- Opening Delimiter -
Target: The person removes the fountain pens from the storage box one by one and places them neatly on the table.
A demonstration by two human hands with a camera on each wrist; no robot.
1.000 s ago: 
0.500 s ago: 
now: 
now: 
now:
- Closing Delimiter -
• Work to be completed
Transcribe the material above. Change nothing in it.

• Expected answer
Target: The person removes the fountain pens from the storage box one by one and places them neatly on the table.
A demonstration by two human hands with a camera on each wrist; no robot.
1.000 s ago: 
0.500 s ago: 
now: 
now: 
now:

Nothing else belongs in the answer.